WHAT THE TASK REQUIRES: Answer with only the number of lines below where "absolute" appears.

PROVIDED MATERIAL:

· · · ·

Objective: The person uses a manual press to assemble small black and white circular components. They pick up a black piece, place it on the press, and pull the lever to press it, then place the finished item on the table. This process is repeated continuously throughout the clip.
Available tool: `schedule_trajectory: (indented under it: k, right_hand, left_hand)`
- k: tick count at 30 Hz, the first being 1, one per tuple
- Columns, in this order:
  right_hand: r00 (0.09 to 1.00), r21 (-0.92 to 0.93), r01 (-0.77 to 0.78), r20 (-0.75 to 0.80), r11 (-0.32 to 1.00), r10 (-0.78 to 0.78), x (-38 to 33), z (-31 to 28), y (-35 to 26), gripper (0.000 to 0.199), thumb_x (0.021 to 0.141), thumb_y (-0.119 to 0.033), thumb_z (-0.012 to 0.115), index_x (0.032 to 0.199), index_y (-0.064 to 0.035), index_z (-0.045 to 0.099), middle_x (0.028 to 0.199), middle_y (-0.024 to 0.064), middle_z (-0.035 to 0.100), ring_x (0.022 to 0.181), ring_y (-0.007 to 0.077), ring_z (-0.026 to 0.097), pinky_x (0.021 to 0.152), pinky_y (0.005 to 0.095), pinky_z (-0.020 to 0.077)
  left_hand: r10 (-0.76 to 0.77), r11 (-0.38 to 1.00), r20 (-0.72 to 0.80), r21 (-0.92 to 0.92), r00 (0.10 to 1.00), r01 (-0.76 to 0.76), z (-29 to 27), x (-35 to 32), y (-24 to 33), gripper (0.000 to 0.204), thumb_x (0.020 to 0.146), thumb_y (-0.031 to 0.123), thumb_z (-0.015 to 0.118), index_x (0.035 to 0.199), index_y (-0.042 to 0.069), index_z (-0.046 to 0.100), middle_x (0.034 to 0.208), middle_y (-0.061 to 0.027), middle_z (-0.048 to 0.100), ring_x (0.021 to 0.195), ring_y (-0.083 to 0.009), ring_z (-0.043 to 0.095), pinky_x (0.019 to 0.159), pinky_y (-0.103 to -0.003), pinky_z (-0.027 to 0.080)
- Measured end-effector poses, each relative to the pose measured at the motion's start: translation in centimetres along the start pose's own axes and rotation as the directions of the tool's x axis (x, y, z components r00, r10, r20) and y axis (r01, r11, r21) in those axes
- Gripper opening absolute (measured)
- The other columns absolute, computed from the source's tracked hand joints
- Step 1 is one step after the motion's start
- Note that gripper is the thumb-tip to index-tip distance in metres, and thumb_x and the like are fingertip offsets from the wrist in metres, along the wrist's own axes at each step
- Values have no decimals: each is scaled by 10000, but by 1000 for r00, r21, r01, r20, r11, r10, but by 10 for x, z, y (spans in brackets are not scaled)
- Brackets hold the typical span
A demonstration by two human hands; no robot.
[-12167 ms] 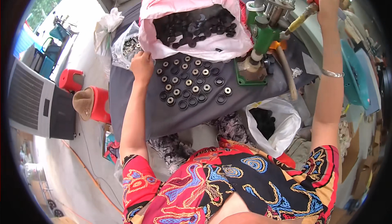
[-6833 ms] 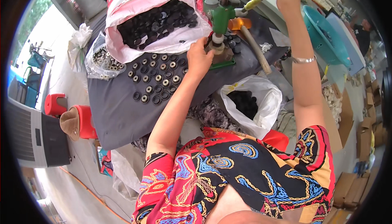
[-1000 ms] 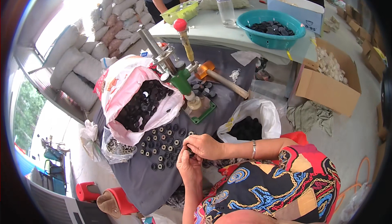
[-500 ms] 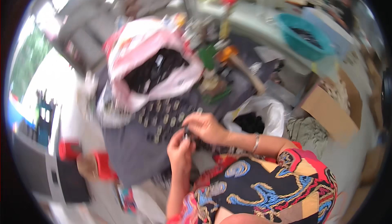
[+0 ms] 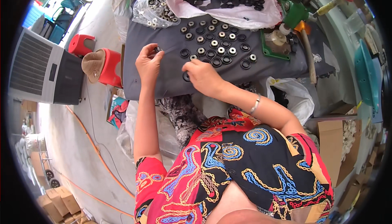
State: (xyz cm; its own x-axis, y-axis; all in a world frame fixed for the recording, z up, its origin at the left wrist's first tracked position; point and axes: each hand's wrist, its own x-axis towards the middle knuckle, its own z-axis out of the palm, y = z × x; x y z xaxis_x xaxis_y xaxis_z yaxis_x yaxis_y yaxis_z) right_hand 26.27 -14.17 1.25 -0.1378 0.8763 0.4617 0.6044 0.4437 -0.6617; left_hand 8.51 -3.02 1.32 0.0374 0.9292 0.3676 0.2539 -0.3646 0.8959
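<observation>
Small dark piece: it is (image 5: 158, 49) at the left of centre in the frame, above the surface (image 5: 136, 77), between thumb and fingers; its exact form I cannot tell.
Left hand: this hand (image 5: 148, 65) is pinched on the small dark piece, near the left edge of the surface.
Right hand: this hand (image 5: 205, 78) is bent over the near edge of the rings; a black ring (image 5: 186, 76) shows just at its fingertips, but whether they grip it I cannot tell.
Hands just now: one second ago they were together; now they are well apart, which suggests that each one handles its own part.
Rings: black rings (image 5: 226, 59), bare, and rings with metal centres (image 5: 221, 51) lie in loose rows in the middle.
Press: the green press (image 5: 295, 15) stands at the upper right; its red-knobbed lever (image 5: 331, 3) is free, while in the earliest frame the right hand was on it.
Around: a clear bag (image 5: 139, 9) with metal parts and a pink-lined sack (image 5: 241, 21) with black pieces are at the top; a mallet (image 5: 307, 54) lies beside the press.
View: compared with one second ago, the press sits farther right in the frame.
</observation>
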Motion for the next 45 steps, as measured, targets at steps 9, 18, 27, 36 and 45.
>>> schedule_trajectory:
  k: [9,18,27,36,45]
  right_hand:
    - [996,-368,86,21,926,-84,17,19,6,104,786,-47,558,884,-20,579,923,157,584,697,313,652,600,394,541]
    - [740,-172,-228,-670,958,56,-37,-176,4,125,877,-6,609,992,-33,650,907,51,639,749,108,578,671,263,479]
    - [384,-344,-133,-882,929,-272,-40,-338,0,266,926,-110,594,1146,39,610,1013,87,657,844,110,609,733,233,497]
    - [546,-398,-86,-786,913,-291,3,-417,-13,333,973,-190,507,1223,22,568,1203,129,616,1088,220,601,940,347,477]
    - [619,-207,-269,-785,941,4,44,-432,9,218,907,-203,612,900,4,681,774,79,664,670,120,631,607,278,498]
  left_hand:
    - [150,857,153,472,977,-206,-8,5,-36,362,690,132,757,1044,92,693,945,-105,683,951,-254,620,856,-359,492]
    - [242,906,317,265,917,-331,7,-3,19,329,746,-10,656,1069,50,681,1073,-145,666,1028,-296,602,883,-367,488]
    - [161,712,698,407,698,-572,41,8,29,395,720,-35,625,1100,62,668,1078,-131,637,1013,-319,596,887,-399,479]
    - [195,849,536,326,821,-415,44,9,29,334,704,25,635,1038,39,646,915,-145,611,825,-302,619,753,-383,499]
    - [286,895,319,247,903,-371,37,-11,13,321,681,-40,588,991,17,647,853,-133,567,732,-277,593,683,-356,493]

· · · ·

EXPECTED ANSWER: 2